*DIRECTIONS*: Transcribe the records word for word, beginning with the first line and ending with the line that contains "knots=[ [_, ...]"; include nothing else.
* * * *
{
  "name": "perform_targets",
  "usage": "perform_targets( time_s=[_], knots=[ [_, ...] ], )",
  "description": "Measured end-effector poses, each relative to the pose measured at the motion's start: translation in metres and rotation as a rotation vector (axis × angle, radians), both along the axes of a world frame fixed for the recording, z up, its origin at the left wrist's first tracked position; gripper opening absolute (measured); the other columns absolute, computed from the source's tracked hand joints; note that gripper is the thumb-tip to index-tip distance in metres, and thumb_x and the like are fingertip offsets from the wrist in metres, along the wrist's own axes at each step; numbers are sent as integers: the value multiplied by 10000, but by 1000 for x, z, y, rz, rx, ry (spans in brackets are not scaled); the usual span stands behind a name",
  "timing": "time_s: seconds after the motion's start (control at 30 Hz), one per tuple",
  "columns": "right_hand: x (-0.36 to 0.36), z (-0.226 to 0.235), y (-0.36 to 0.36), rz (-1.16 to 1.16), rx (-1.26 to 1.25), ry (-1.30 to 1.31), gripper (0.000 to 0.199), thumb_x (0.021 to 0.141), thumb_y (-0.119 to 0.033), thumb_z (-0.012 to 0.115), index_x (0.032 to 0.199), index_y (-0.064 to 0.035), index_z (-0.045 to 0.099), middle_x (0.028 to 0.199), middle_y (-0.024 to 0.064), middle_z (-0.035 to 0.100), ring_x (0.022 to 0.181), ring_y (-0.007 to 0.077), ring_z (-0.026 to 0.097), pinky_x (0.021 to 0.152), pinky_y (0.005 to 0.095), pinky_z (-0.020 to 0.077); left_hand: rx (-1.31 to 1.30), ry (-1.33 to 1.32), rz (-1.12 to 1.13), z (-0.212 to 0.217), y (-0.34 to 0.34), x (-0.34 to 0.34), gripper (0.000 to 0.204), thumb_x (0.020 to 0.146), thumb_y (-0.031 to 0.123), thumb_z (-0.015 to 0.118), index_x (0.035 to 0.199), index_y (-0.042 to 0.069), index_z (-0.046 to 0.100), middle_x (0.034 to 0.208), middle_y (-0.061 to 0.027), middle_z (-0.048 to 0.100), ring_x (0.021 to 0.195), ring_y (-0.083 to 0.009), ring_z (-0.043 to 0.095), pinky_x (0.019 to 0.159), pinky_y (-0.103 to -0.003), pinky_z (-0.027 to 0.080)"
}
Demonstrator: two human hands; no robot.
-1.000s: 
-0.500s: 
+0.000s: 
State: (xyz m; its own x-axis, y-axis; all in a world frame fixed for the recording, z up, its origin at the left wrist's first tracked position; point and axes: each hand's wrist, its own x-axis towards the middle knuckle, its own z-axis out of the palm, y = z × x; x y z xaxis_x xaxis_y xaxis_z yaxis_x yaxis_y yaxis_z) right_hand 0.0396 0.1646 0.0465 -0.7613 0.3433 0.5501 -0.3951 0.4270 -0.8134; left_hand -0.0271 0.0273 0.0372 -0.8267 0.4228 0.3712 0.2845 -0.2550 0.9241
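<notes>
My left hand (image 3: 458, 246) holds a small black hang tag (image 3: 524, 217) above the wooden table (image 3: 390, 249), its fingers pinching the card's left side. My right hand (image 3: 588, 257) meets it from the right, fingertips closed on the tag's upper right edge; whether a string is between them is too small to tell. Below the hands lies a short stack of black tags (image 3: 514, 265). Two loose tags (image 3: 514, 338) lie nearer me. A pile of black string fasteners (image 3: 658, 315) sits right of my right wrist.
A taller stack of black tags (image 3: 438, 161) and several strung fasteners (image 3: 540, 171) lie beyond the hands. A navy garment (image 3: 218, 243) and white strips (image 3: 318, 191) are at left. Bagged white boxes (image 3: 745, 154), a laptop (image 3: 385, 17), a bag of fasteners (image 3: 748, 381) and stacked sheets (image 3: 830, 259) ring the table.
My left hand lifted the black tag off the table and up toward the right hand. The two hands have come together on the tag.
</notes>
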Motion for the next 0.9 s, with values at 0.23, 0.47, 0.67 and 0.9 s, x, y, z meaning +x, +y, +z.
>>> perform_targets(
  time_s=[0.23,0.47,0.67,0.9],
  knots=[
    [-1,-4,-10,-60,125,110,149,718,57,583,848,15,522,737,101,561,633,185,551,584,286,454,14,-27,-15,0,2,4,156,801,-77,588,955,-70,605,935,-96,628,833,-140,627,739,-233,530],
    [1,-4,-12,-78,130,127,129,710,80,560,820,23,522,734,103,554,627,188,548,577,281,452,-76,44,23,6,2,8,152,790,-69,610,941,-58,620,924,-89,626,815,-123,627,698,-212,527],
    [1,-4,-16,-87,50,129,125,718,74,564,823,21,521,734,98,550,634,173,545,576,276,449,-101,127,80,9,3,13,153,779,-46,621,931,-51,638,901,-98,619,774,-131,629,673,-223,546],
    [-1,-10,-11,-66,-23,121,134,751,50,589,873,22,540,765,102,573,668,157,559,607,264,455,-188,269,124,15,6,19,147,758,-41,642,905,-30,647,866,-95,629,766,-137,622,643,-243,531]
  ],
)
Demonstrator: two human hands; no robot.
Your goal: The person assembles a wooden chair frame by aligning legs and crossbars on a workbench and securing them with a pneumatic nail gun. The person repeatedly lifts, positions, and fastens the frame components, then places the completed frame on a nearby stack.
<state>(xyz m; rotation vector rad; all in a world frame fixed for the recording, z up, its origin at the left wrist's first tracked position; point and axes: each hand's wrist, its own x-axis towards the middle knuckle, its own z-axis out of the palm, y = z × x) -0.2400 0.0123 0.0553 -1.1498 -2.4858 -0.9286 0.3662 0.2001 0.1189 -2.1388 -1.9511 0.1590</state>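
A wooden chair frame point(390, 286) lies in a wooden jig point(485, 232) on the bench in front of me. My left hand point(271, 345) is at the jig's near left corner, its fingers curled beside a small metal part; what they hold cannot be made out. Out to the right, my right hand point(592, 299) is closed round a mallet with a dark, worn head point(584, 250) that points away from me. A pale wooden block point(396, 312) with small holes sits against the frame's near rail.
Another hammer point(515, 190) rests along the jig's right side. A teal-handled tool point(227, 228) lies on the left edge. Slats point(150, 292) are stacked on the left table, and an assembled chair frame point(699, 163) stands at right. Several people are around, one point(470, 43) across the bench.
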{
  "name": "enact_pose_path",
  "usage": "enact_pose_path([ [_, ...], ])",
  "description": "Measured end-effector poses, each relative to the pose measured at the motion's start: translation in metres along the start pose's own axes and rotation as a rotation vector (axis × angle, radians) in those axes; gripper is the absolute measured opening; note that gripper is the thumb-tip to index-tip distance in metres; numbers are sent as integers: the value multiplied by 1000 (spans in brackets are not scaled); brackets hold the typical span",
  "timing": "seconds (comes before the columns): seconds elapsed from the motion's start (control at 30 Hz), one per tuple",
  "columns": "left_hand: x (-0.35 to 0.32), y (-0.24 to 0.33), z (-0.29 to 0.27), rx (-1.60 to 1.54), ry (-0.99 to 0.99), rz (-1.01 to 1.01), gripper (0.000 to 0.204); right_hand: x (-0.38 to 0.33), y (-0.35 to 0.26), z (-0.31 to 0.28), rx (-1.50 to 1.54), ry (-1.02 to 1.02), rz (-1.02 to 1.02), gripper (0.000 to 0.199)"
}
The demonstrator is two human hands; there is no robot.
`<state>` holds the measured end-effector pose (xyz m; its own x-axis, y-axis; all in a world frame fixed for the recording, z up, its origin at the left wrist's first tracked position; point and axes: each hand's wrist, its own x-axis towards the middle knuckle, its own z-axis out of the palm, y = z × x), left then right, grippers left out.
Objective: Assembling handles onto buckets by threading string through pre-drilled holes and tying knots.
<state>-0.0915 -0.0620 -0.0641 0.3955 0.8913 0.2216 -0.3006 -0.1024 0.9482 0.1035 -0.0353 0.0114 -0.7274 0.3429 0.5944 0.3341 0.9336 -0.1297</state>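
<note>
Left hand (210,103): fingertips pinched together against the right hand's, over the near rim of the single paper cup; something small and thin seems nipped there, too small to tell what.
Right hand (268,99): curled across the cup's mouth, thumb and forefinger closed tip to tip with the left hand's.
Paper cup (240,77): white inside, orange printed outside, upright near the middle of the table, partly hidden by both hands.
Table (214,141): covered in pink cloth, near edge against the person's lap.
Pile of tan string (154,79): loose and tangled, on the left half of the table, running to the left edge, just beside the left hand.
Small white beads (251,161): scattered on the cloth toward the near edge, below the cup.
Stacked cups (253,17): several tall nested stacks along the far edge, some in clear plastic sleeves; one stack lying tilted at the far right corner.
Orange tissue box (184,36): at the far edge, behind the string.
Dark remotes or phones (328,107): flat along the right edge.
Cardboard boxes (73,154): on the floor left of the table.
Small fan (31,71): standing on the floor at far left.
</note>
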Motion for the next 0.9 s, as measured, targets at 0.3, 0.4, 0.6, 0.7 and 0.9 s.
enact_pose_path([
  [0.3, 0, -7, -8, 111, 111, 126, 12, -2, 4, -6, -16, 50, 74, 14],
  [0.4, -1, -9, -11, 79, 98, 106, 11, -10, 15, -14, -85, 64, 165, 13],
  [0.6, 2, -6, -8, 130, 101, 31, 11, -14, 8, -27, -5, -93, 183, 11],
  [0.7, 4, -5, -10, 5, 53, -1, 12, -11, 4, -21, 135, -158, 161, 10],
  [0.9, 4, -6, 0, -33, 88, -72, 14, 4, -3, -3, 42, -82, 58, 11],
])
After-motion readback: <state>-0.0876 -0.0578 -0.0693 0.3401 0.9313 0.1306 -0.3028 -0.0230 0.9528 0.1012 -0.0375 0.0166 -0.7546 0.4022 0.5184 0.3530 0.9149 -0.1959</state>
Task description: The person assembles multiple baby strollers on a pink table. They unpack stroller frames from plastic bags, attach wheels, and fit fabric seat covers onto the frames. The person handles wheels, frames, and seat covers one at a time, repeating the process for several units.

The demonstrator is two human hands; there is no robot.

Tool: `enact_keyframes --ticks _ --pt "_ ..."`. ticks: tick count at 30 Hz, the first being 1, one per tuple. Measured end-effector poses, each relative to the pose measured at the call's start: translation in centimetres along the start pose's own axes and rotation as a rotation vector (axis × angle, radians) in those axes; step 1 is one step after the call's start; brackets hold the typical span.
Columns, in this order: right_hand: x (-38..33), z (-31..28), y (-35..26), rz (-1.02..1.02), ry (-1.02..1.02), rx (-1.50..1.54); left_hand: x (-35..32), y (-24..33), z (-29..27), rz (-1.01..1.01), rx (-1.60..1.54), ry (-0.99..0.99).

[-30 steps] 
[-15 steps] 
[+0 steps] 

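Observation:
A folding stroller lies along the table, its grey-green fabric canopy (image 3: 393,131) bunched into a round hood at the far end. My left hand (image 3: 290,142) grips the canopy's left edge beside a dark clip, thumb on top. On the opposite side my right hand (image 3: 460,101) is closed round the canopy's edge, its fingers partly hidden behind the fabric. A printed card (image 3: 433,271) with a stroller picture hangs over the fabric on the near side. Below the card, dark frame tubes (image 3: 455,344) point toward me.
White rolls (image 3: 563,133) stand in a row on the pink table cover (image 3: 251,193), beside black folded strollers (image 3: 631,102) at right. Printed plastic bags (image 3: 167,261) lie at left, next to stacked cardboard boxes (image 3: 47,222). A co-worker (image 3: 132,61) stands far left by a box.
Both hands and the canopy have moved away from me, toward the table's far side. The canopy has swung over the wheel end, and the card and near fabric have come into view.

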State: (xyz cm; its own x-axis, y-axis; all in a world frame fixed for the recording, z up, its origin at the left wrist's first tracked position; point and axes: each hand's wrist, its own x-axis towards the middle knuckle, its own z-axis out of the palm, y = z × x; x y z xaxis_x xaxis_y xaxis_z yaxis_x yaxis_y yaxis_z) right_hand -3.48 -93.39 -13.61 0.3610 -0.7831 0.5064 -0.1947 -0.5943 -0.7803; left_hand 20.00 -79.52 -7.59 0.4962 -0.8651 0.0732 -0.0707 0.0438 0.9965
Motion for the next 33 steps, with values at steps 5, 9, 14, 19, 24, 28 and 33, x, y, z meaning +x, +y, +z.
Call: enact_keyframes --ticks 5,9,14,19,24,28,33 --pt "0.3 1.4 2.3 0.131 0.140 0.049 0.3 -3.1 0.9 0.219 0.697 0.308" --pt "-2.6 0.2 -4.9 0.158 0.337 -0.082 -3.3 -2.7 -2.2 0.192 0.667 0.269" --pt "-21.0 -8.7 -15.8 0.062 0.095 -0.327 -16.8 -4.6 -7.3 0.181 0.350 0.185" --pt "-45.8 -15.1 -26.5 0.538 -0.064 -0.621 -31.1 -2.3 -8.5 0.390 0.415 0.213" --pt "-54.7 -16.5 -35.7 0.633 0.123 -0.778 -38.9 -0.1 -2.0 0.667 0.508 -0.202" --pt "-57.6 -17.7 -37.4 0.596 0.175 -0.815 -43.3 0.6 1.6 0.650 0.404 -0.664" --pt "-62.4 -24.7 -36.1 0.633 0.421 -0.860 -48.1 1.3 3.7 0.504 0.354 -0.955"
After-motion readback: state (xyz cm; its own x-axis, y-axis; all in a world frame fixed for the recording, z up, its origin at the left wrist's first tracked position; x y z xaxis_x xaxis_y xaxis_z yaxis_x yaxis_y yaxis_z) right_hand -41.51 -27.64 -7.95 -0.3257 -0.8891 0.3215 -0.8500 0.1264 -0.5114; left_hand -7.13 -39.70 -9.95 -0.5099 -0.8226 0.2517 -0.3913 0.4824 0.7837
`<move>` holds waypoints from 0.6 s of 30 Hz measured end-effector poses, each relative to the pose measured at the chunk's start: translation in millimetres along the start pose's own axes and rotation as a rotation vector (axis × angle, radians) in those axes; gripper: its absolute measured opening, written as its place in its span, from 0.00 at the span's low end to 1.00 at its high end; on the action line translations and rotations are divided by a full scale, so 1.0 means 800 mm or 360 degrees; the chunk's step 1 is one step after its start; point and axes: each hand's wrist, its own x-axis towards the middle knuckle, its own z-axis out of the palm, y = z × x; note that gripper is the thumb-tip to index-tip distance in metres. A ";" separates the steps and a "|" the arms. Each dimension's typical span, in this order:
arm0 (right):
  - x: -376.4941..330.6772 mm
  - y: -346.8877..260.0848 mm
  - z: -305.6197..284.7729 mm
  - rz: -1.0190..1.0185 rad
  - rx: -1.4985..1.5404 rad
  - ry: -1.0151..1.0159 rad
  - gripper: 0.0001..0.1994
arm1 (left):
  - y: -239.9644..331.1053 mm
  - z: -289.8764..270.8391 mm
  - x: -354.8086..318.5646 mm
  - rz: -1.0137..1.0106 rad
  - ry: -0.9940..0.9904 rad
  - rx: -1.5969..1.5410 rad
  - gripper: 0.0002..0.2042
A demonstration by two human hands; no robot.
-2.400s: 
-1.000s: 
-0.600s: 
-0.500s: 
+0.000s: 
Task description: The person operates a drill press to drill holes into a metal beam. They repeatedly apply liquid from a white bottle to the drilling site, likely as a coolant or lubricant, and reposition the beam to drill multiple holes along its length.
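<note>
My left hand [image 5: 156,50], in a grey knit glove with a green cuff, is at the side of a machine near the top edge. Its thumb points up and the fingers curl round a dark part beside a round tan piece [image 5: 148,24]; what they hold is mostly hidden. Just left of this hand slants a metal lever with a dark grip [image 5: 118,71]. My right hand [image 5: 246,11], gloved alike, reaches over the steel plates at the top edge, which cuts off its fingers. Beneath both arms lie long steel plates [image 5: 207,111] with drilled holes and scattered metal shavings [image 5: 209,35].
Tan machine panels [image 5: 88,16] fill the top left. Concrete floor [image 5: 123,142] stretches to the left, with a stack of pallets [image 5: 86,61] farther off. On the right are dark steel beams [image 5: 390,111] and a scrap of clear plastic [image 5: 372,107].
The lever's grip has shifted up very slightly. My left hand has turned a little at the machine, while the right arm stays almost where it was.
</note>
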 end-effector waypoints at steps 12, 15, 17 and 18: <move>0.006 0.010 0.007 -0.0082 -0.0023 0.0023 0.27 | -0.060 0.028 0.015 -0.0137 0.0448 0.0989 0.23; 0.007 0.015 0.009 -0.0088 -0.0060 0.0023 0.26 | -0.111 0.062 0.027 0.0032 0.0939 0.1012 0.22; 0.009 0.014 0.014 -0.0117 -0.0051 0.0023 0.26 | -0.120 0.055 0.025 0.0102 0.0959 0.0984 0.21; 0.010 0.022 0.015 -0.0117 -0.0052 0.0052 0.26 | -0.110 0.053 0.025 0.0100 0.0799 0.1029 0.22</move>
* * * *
*RESPONSE TO THIS TASK*:
{
  "name": "perform_targets",
  "usage": "perform_targets( time_s=[_], knots=[ [_, ...] ], )",

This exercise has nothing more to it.